Monsieur Lévine est la première bande dessinée publiée en France pour Javier Cosnava et Toni Carbos, auteurs primés à de nombreuses reprises en Espagne.
Zelig.

Un agent de sécurité demande à Monsieur Lévine de quitter l'hôpital, alors qu'il sort de son rdv avec son médecin, un individu dangereux circulerait dans l'établissement. Ça n'est que le cadet des soucis de notre héros, à qui le Docteur Richard vient d'annoncer qu'il ne lui restait plus que peu de temps à vivre à cause de sa tumeur au cerveau.
En arrivant chez lui, il trouve la lettre d'un amour de jeunesse, qui lui propose de venir finir ses jours à ses côtés. Paumé, en proie à des visions effrayantes, et voyant sa mémoire se diluer un peu plus à chaque instant, Jules Lévine prépare sa valise en toute hâte pour partir la rejoindre. Tout pourrait être simple, mais voilà que son médecin et l'homme au comportement suspect qui avait provoqué l'évacuation de l'hôpital viennent le voir pour l'empêcher de partir.
Noirs mensonges.

C'est ainsi que démarre cet étrange polar, avec un héros qui, au fil des pages, ne sait plus vraiment qui il est, tout en étant constamment confronté à des souvenirs violents de son passé de soldat. On réalise petit à petit que tout le monde dans cette bande dessinée ment, reste à comprendre pourquoi. D'indice en indice, de dialogues en dialogues, les auteurs nous laissent reconstituer la vérité alors même que le héros lui-même ne la connait plus.
Le dessin est tout en noir et blanc, réalisé à la mine de plomb. Le trait est rond et doux, et les personnages charismatiques et expressifs. Tout, du look à la gestuelle, en passant par les décors, les plans, et bien entendu à travers ce choix du noir et blanc, évoque les thrillers des années quarante, Hitchcock en tête évidemment. Le comique de situation, omniprésent, s'entremêle au drame. L'absurde masque la réalité et ses mensonges, mais les auteurs n'en oublient pas pour autant d'évoquer des problèmes de société, entre cicatrices liées à la violence de la guerre, crise économique, souffrances psychologiques des uns et des autres, notamment Charlotte, la femme que Jules part rejoindre, qui subit chaque jour le mépris et le dégoût de son patron à cause de son obésité.
On pourra regretter que l'accumulation de mensonges et de non-dits, nécessaires à l'histoire mais qui empêchent beaucoup de dialogues, et le rythme très rapide et soutenu du récit, empêchent parfois les auteurs de vraiment plonger en profondeur dans leur histoire, provoquant un petit manque de densité. On aurait aimé prendre le temps de mieux connaitre et comprendre les personnages, pour mieux ressentir les drames qui les ont amené ici. Certains passages sont également un peu rapides et manquent de naturel. Cependant ce Monsieur Lévine n'en reste pas moins un polar bien construit et prenant.

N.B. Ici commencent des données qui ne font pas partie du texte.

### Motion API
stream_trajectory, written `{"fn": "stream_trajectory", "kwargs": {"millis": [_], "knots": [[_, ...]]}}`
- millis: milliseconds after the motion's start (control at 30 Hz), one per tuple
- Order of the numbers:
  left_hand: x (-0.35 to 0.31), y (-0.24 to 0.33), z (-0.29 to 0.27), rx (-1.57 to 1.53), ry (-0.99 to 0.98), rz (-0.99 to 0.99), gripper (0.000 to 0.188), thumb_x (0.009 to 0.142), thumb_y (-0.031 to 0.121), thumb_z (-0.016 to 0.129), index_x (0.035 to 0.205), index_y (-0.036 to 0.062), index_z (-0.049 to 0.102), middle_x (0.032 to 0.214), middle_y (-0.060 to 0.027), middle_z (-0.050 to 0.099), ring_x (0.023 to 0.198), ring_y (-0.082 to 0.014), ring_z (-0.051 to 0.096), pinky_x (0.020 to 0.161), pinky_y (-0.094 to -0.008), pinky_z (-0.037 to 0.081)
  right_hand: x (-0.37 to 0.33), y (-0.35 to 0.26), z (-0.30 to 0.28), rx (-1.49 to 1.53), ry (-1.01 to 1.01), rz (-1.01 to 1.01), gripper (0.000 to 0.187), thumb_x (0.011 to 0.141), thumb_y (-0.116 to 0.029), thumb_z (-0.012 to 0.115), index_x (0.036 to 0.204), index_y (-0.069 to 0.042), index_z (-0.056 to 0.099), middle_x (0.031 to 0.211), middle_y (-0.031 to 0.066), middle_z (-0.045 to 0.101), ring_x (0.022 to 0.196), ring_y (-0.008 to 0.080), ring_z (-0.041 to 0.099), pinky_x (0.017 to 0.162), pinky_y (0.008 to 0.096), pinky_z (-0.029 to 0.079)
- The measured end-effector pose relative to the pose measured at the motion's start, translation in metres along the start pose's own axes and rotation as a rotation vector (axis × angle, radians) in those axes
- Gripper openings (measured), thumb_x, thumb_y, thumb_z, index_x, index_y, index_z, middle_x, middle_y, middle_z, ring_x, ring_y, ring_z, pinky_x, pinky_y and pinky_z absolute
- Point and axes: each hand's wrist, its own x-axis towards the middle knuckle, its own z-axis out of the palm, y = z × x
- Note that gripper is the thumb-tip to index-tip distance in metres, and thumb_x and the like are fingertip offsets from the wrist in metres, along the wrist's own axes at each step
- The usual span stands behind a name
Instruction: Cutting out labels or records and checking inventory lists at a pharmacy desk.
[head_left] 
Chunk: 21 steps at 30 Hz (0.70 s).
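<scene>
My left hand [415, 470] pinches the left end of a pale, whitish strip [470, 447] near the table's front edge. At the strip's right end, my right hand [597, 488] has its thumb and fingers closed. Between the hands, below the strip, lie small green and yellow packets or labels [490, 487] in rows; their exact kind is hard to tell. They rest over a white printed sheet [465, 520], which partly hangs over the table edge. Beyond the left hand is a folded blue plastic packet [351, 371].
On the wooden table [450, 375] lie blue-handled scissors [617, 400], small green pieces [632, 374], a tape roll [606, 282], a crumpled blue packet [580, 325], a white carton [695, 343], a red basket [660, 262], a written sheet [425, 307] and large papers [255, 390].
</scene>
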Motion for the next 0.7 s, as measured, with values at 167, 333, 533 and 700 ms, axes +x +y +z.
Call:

Monsieur Lévine est un bel hommage aux thrillers des années quarante. Cette bd évoque entre les lignes de nombreux problèmes de société, et nous réserve dans le même temps quelques surprises grâce à une construction maitrisée. On pourra regretter un petit manque de densité mais cette bande dessinée est un polar plaisant à lire, graphiquement très réussi.